Again, I do not underestimate the pressure that teachers are under, so is my noble friend aware that teachers are being called up for jury service with no concern about the impact on both them and the children they teach? Would she consider raising with colleagues in government whether teachers could be exempt from jury service during termtime, or guidance created for the courts to ensure teachers are not taken out of schools at critical times, leaving children untaught for lengthy periods?
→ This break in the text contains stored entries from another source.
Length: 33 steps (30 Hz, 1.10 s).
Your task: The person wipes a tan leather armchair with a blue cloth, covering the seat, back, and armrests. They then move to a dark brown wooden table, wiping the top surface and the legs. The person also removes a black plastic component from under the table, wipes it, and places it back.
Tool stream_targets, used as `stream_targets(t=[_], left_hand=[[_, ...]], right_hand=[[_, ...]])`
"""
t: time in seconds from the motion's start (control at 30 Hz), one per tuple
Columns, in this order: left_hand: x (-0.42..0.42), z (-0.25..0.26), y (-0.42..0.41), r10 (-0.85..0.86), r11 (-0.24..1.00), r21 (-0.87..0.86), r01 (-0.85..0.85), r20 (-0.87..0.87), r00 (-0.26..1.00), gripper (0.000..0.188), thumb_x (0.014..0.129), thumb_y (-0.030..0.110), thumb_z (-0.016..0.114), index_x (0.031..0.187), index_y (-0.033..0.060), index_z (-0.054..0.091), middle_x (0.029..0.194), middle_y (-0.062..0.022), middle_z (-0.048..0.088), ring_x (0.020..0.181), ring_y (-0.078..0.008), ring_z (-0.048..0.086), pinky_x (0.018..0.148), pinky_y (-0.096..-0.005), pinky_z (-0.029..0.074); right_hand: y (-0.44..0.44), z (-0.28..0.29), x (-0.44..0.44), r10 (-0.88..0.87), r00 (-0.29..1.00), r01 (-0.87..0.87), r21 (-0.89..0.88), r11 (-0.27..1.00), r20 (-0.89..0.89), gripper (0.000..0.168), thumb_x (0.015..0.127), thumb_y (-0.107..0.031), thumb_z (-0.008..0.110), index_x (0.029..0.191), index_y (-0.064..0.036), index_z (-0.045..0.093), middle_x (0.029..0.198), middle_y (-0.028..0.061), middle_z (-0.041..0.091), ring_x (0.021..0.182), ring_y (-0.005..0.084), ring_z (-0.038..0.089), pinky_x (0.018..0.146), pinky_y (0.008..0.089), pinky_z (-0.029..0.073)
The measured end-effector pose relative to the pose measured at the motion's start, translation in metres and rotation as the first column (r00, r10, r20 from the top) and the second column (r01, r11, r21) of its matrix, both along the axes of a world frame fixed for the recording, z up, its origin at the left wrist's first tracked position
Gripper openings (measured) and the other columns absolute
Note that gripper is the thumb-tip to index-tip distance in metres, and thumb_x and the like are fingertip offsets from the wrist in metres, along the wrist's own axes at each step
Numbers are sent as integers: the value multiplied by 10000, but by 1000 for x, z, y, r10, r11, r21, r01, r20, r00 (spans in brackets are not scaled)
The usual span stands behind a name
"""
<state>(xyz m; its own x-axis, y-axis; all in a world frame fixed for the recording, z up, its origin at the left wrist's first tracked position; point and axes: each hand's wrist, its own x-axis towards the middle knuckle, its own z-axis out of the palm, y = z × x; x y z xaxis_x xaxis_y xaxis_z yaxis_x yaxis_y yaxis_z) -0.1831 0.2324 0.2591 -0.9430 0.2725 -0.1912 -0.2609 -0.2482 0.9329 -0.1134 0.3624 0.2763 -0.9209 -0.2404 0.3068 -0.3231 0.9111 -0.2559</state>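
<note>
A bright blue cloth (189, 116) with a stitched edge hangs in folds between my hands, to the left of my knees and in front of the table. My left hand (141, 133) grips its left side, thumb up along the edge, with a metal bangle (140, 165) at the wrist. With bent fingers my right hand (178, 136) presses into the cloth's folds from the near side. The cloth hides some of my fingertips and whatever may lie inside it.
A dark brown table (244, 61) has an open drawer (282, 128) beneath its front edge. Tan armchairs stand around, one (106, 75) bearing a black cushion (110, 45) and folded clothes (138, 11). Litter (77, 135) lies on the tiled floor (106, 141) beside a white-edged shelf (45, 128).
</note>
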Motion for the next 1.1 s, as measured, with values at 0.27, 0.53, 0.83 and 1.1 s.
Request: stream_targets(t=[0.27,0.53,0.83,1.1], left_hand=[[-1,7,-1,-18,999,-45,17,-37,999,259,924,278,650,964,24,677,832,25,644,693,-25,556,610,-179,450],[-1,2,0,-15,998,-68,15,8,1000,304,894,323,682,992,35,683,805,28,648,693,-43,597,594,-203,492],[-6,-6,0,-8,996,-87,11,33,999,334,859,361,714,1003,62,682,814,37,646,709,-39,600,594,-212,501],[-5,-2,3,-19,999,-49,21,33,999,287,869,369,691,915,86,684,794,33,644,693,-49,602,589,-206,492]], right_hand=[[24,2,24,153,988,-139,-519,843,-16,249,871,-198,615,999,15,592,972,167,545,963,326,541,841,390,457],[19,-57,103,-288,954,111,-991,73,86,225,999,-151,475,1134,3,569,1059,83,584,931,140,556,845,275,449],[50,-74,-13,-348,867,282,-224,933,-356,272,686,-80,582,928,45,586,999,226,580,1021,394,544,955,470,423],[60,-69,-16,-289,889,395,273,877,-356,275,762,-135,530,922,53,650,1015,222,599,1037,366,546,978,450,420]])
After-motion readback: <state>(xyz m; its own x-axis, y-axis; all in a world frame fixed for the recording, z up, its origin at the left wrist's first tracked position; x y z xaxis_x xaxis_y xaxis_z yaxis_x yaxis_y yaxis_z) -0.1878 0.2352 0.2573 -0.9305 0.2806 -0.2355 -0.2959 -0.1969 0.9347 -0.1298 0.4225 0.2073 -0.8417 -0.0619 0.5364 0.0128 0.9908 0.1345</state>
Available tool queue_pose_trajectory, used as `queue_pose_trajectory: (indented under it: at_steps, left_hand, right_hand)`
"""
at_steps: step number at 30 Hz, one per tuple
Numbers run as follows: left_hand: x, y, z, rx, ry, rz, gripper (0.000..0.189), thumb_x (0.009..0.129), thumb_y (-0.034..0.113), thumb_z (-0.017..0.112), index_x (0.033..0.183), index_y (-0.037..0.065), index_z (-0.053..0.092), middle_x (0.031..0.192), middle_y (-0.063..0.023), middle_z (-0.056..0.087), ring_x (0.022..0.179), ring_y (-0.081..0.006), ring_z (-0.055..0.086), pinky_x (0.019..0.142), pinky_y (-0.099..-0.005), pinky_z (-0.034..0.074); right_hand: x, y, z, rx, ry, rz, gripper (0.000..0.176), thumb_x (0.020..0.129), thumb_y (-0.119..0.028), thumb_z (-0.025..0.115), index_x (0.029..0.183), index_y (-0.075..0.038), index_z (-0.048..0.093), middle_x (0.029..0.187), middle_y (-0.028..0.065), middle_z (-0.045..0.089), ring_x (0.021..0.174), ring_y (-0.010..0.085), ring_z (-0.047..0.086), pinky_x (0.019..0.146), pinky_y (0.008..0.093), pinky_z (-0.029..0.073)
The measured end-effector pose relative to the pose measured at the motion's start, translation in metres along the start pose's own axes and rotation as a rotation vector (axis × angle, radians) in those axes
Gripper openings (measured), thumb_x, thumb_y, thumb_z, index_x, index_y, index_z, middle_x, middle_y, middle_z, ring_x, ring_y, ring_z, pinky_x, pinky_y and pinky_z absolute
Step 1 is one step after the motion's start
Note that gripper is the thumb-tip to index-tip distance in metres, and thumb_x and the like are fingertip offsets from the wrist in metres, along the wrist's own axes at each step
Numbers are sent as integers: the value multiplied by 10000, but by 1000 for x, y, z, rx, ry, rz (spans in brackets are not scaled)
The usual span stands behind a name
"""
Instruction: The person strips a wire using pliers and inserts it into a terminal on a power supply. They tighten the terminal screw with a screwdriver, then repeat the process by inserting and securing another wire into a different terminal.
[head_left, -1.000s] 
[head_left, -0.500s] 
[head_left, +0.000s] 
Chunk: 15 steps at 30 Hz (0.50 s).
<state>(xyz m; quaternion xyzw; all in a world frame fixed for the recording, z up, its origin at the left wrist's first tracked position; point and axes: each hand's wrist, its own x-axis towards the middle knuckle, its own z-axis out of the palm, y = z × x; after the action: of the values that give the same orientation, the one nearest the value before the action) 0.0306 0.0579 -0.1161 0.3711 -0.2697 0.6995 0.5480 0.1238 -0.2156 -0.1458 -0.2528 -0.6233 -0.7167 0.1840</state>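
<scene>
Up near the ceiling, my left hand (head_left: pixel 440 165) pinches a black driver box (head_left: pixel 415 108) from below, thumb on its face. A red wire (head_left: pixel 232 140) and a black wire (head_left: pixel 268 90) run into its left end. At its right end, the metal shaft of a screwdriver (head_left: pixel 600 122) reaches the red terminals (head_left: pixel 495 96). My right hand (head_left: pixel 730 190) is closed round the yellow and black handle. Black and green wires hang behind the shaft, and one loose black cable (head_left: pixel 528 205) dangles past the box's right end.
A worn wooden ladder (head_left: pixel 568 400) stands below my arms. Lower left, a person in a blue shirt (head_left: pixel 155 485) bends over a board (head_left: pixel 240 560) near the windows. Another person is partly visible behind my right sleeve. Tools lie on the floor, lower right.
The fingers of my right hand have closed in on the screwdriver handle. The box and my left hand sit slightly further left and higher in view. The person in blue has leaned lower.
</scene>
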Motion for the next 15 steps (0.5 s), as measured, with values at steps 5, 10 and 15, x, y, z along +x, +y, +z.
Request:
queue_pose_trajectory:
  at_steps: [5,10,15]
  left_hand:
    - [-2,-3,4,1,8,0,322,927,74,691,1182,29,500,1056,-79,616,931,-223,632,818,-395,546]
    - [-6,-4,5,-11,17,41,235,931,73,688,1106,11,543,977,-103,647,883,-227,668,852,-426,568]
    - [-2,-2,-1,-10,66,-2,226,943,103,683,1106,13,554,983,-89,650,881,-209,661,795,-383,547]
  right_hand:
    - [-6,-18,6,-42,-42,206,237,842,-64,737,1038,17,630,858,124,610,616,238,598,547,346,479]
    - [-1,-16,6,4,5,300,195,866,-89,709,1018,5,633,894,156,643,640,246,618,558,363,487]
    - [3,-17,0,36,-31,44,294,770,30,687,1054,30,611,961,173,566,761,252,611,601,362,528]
Like many noble Lords, I hear from parents and teachers asking, “How can we let children be children?” For my generation—I think I am still just below the average age in your Lordships’ House—that is what we were. We read Ladybird books; we learned to read from Janet and John; our crazes, or our social contagions if you like, were potty putty, gonks and hopscotch. The most edgy thing we did in the break at school was to play kiss chase. That was about as extreme as it got. Thankfully, for my children’s generation there was no social media. I am not suggesting for a moment that people of our generation, and my children’s, did not experience bullying, violence and abuse, but thankfully they escaped the online world that children, their teachers and their parents have to navigate today. Quirky children are like quirky adults; they should not be bullied or picked on for being different. Whether it is for red hair, sexual orientation or being gender non-conforming, they should be supported to be themselves as they develop from childhood to adulthood.

I know that my noble friend the Minister will share all our concerns about the well-being of our children in schools. We cannot afford to drop the ball on safeguarding, even if that means admitting that mistakes have been made. Society is constantly evolving, and issues which previously did not exist, or may have been thought harmless or negligible, should now be re-evaluated in the light of safeguarding duties. Children deserve to be children and to grow and mature in school, knowing that they are safe from harm. They are already paying the price and it must stop.

Baroness Morris of Yardley Portrait Baroness Morris of Yardley (Lab)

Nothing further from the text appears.